[The task] In the listing below, count every line that contains "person". Give nothing but the number.

[Given records]
______
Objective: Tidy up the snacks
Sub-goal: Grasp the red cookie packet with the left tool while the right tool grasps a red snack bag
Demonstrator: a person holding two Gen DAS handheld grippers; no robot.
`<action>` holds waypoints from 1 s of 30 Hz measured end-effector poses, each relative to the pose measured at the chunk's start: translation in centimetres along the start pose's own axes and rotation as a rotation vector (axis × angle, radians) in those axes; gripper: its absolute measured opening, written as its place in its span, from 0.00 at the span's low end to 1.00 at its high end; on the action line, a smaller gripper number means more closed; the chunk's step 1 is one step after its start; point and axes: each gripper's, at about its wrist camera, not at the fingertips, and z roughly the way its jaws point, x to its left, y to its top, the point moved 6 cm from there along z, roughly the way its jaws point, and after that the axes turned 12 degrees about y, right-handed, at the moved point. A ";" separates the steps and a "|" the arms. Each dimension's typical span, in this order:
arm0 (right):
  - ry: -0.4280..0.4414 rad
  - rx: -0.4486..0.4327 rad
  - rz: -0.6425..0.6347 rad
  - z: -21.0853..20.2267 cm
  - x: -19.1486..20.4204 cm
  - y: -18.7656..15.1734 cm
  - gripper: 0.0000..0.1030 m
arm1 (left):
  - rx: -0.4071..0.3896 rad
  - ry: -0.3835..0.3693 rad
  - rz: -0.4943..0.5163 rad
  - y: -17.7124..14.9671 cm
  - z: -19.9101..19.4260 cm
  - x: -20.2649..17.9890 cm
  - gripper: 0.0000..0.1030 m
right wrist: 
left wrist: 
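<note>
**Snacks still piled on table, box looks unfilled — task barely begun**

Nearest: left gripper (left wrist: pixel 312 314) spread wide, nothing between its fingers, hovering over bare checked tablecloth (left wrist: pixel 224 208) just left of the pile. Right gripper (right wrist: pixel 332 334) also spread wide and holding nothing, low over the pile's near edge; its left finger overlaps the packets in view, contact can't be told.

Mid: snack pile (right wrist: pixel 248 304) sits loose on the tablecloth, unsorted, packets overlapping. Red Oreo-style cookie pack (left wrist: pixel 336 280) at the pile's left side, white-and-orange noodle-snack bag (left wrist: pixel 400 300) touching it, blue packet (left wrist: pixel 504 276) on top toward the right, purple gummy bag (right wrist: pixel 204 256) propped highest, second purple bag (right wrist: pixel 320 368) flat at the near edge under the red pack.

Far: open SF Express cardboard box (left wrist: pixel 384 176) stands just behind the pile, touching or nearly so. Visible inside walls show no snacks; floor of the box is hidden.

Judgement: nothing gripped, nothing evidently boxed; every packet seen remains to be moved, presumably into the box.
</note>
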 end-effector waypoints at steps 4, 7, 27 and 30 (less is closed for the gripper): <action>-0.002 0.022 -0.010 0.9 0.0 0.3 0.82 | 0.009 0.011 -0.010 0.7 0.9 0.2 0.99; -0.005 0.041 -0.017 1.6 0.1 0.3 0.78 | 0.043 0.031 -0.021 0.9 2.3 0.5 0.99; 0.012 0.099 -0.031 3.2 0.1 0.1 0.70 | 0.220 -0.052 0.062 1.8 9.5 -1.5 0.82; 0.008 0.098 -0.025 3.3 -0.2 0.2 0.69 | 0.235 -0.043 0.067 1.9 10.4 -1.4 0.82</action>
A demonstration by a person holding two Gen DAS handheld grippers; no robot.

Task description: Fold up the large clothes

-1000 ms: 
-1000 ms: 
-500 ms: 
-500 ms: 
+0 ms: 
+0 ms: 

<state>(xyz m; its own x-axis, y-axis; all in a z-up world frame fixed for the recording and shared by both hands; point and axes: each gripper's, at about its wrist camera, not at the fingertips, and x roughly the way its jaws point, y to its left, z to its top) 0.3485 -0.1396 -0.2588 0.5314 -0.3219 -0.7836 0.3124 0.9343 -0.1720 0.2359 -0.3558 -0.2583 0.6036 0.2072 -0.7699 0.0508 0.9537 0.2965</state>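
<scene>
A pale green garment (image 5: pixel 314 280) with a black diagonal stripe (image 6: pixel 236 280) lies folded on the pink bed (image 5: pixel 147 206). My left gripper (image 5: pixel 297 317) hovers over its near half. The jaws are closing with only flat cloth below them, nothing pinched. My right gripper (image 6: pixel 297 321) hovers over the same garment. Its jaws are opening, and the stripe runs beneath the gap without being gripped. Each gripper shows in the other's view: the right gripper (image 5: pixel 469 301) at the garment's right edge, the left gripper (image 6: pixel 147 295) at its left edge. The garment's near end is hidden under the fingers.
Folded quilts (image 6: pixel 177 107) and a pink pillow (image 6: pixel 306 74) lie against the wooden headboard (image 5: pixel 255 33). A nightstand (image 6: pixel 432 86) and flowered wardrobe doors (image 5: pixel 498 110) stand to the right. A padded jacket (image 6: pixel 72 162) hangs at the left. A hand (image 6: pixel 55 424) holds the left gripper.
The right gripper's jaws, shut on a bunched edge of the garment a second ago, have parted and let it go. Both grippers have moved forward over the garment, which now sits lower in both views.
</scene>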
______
[The completed task] 2